- **Your objective**: Reproduce the whole listing, keeping each line as it is.

[Opening Given data section]

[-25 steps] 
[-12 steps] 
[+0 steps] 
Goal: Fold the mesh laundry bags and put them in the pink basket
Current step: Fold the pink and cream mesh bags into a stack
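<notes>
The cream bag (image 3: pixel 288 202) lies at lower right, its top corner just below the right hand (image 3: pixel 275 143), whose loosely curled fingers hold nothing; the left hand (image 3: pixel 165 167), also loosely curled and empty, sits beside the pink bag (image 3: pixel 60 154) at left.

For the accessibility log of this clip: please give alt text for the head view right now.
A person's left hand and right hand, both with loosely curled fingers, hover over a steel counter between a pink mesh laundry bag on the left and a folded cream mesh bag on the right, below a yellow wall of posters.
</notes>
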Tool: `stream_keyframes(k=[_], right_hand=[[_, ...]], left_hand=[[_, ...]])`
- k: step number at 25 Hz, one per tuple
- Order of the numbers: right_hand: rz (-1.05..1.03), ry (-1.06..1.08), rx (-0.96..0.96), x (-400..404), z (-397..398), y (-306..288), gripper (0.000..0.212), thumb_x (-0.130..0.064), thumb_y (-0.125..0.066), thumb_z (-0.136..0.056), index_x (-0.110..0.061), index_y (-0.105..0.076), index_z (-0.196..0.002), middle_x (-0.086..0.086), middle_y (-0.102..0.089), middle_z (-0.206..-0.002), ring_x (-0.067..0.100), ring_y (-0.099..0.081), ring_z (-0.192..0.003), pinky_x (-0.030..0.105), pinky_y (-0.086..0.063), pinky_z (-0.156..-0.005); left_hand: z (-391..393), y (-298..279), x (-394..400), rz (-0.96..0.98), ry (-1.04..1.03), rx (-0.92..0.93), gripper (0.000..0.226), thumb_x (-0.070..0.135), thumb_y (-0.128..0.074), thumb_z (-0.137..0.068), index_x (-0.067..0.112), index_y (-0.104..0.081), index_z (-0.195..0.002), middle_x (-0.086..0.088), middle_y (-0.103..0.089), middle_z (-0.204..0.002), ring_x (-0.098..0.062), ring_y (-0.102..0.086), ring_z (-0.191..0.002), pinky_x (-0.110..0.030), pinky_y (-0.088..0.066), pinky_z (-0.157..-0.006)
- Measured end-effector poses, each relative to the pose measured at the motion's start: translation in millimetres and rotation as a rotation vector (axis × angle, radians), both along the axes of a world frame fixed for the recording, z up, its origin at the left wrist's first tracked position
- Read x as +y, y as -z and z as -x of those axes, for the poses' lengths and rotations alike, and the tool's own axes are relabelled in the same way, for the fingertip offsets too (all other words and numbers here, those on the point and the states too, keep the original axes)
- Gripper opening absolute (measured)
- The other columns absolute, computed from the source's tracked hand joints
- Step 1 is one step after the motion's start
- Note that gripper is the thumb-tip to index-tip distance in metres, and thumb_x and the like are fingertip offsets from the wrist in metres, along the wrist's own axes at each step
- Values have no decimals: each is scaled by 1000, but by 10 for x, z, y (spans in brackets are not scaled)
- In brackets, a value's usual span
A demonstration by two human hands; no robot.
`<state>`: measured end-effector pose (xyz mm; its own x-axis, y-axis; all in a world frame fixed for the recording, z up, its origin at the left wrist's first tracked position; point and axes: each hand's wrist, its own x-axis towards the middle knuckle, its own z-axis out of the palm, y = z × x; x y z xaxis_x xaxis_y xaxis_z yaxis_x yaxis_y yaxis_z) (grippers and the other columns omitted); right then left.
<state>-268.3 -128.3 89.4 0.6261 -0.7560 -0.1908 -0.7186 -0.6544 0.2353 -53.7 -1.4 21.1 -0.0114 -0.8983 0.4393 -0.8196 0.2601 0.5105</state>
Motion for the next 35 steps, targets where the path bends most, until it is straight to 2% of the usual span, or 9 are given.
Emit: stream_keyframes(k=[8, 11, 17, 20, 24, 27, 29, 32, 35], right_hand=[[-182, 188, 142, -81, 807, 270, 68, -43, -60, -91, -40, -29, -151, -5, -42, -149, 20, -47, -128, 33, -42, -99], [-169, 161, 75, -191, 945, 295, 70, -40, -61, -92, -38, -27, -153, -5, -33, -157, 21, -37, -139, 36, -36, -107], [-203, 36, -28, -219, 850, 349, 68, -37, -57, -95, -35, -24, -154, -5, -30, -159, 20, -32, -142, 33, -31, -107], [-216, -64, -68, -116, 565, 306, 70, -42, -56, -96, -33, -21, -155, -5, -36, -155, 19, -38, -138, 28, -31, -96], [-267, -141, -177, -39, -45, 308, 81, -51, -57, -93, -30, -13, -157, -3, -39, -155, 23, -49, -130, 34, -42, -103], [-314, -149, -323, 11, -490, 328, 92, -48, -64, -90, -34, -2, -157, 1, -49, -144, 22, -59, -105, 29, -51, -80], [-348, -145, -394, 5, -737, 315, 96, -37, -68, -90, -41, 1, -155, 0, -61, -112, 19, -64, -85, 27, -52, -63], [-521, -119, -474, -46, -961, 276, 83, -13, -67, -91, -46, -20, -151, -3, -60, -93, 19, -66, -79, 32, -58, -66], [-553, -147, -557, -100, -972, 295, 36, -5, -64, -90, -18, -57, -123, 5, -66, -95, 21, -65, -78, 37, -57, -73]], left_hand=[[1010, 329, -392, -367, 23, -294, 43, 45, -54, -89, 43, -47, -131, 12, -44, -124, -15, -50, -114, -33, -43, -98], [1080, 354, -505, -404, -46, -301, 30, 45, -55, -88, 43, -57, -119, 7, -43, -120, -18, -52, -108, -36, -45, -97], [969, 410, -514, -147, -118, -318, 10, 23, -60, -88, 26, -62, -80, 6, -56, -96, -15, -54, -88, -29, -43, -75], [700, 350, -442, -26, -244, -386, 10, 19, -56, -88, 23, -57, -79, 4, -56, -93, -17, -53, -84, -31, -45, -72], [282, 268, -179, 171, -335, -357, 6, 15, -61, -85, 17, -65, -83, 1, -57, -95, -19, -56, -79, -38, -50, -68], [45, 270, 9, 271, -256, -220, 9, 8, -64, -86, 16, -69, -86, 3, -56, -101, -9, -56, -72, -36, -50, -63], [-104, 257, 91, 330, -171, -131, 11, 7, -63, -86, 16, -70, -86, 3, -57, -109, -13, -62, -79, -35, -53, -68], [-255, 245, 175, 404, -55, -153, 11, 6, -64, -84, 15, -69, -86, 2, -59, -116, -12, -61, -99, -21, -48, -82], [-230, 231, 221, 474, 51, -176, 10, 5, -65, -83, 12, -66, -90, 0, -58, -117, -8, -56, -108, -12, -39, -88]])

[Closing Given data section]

- **Your solution**:
[-25 steps] 
[-12 steps] 
[+0 steps] 
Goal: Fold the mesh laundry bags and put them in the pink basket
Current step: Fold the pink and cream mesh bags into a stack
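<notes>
The cream bag (image 3: pixel 288 202) lies at lower right, its top corner just below the right hand (image 3: pixel 275 143), whose loosely curled fingers hold nothing; the left hand (image 3: pixel 165 167), also loosely curled and empty, sits beside the pink bag (image 3: pixel 60 154) at left.

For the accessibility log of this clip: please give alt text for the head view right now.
A person's left hand and right hand, both with loosely curled fingers, hover over a steel counter between a pink mesh laundry bag on the left and a folded cream mesh bag on the right, below a yellow wall of posters.
</notes>
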Tool: `stream_keyframes(k=[_], right_hand=[[_, ...]], left_hand=[[_, ...]])`
- k: step number at 25 Hz, one per tuple
- Order of the numbers: right_hand: rz (-1.05..1.03), ry (-1.06..1.08), rx (-0.96..0.96), x (-400..404), z (-397..398), y (-306..288), gripper (0.000..0.212), thumb_x (-0.130..0.064), thumb_y (-0.125..0.066), thumb_z (-0.136..0.056), index_x (-0.110..0.061), index_y (-0.105..0.076), index_z (-0.196..0.002), middle_x (-0.086..0.086), middle_y (-0.102..0.089), middle_z (-0.206..-0.002), ring_x (-0.067..0.100), ring_y (-0.099..0.081), ring_z (-0.192..0.003), pinky_x (-0.030..0.105), pinky_y (-0.086..0.063), pinky_z (-0.156..-0.005); left_hand: z (-391..393), y (-298..279), x (-394..400), rz (-0.96..0.98), ry (-1.04..1.03), rx (-0.92..0.93), gripper (0.000..0.226), thumb_x (-0.070..0.135), thumb_y (-0.128..0.074), thumb_z (-0.137..0.068), index_x (-0.067..0.112), index_y (-0.104..0.081), index_z (-0.195..0.002), middle_x (-0.086..0.088), middle_y (-0.103..0.089), middle_z (-0.204..0.002), ring_x (-0.098..0.062), ring_y (-0.102..0.086), ring_z (-0.191..0.002), pinky_x (-0.110..0.030), pinky_y (-0.088..0.066), pinky_z (-0.157..-0.006)
- Measured end-effector poses, each relative to the pose measured at the motion's start: translation in millimetres and rotation as a rotation vector (axis × angle, radians), both along the axes of a world frame fixed for the recording, z up, its origin at the left wrist's first tracked position
- Read x as +y, y as -z and z as -x of those axes, for the poses' lengths and rotations alike, and the tool's own axes are relabelled in the same way, for the fingertip offsets too (all other words and numbers here, those on the point and the states too, keep the original axes)
- Gripper opening absolute (measured)
- The other columns absolute, computed from the source's tracked hand joints
- Step 1 is one step after the motion's start
- Note that gripper is the thumb-tip to index-tip distance in metres, and thumb_x and the like are fingertip offsets from the wrist in metres, along the wrist's own axes at each step
- Values have no decimals: each is scaled by 1000, but by 10 for x, z, y (spans in brackets are not scaled)
- In brackets, a value's usual span
A demonstration by two human hands; no robot.
`<state>`: measured end-effector pose (xyz mm; its own x-axis, y-axis; all in a world frame fixed for the recording, z up, its origin at the left wrist's first tracked position; point and axes: each hand's wrist, its own x-axis towards the middle knuckle, its own z-axis out of the palm, y = z × x; x y z xaxis_x xaxis_y xaxis_z yaxis_x yaxis_y yaxis_z) (grippers and the other columns omitted); right then left.
<state>-268.3 -128.3 89.4 0.6261 -0.7560 -0.1908 -0.7186 -0.6544 0.2353 -53.7 -1.4 21.1 -0.0114 -0.8983 0.4393 -0.8196 0.2601 0.5105</state>
Motion for the next 35 steps, targets where the path bends most, until it is straight to 2% of the usual span, or 9 are given.
Emit: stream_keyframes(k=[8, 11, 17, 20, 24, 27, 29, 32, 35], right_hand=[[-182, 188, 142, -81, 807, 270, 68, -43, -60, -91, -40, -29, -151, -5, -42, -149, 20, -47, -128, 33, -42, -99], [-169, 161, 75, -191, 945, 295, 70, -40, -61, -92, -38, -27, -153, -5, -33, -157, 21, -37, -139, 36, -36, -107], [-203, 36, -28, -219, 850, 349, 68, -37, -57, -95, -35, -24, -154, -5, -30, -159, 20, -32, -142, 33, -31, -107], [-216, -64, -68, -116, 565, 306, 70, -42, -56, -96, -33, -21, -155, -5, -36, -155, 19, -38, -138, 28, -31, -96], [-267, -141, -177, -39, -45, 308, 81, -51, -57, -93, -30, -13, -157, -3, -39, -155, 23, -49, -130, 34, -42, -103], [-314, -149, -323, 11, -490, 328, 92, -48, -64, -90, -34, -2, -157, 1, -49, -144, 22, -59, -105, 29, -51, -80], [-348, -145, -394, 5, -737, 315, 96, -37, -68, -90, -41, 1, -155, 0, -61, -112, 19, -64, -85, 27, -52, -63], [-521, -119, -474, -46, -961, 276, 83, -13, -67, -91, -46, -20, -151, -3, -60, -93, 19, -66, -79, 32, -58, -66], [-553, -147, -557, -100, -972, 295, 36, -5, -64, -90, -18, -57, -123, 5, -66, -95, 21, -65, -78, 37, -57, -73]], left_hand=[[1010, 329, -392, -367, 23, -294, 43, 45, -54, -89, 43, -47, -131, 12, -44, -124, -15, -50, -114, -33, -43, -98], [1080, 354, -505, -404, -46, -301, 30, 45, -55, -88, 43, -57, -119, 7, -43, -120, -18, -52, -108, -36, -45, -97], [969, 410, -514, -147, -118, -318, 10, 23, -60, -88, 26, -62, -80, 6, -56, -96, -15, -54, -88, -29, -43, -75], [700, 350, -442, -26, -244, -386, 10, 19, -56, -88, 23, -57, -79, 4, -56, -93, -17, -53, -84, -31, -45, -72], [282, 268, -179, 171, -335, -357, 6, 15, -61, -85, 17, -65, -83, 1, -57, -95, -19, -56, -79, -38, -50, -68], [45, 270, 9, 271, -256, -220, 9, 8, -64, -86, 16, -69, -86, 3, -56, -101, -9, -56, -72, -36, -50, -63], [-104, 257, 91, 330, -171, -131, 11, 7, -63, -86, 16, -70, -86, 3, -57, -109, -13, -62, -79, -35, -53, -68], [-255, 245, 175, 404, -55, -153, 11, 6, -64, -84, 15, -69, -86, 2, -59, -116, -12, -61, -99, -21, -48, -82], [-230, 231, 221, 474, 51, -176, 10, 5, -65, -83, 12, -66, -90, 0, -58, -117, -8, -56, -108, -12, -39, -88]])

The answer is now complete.